→ **HOW TO COMPLETE THIS TASK**
As soon as the line containing "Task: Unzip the" appears in the material below, start returning lines exactly, and end with the line containing "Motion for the".

→ **MATERIAL PROVIDED**

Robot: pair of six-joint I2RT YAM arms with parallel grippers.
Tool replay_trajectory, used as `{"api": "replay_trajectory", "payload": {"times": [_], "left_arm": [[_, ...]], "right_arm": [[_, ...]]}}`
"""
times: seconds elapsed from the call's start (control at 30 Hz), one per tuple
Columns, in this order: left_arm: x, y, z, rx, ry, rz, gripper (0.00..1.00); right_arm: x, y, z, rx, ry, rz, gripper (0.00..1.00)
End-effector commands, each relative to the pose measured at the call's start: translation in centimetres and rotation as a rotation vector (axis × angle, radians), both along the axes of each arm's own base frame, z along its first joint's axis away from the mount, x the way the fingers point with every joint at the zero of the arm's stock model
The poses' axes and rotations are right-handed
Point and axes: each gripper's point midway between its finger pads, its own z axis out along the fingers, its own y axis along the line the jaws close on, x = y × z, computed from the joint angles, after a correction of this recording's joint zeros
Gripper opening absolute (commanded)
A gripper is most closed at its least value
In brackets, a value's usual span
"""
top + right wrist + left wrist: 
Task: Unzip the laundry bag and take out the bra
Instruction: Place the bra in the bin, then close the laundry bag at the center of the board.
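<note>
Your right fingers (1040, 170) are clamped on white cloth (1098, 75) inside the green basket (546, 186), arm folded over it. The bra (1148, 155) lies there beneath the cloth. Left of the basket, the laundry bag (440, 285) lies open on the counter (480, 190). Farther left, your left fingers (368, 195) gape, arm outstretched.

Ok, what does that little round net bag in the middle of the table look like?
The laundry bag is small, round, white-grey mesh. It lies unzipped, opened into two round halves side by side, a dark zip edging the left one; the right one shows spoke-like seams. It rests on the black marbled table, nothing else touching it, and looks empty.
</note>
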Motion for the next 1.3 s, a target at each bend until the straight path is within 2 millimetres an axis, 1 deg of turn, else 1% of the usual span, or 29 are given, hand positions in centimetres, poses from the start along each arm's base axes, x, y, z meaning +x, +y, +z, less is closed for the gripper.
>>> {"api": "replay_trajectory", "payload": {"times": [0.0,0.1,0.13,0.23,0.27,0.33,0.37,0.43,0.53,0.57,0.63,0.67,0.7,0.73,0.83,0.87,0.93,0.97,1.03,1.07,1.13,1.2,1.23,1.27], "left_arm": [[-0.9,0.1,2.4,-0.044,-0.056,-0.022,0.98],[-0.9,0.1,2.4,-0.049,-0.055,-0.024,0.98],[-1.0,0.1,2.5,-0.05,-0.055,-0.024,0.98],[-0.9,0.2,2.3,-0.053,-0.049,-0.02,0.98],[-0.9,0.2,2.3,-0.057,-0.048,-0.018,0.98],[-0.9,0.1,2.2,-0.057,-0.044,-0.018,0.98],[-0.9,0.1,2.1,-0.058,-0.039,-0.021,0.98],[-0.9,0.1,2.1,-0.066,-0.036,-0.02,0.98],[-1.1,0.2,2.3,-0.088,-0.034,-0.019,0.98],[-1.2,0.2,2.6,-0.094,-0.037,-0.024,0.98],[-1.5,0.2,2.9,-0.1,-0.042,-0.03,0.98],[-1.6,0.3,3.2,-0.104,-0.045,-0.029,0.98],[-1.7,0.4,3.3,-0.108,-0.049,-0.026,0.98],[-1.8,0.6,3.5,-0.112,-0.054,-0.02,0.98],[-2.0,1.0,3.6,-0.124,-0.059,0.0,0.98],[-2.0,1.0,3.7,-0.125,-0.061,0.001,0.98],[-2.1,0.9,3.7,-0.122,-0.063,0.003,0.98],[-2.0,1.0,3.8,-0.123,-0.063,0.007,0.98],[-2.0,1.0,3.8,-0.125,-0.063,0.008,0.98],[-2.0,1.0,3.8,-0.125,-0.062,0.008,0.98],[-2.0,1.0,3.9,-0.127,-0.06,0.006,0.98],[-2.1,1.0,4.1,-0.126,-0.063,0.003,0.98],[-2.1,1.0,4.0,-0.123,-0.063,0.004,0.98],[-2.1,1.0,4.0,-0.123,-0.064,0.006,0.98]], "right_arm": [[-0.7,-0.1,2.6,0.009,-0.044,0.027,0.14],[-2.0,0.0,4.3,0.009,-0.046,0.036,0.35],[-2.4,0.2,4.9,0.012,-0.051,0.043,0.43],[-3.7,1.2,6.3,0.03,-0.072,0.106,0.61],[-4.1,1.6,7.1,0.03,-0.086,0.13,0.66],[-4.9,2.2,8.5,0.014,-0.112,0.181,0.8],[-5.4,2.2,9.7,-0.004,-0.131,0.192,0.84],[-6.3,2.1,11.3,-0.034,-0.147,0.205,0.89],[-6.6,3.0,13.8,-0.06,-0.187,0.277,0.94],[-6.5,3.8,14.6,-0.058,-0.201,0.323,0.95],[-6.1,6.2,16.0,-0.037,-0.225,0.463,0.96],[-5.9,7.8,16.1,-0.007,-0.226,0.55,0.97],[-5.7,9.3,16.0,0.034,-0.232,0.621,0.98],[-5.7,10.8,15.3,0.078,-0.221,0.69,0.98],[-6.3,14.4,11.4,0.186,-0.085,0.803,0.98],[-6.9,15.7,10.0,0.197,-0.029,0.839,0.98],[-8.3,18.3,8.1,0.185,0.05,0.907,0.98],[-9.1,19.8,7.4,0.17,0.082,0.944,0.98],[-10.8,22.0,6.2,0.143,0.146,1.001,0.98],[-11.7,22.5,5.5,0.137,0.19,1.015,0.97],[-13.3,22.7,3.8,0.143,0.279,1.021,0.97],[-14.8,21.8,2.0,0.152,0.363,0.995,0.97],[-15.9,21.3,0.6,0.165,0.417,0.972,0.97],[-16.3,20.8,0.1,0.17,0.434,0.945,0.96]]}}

→ **FINAL ANSWER**
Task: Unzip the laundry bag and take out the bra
Instruction: Place the bra in the bin, then close the laundry bag at the center of the board.
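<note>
Your right fingers (1040, 170) are clamped on white cloth (1098, 75) inside the green basket (546, 186), arm folded over it. The bra (1148, 155) lies there beneath the cloth. Left of the basket, the laundry bag (440, 285) lies open on the counter (480, 190). Farther left, your left fingers (368, 195) gape, arm outstretched.

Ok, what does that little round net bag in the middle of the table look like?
The laundry bag is small, round, white-grey mesh. It lies unzipped, opened into two round halves side by side, a dark zip edging the left one; the right one shows spoke-like seams. It rests on the black marbled table, nothing else touching it, and looks empty.
</note>
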Motion for the next 1.3 s, a target at each bend until the straight path is within 2 millimetres an axis, 1 deg of turn, else 1% of the usual span, or 29 are given, hand positions in centimetres, poses from the start along each arm's base axes, x, y, z meaning +x, +y, +z, less is closed for the gripper.

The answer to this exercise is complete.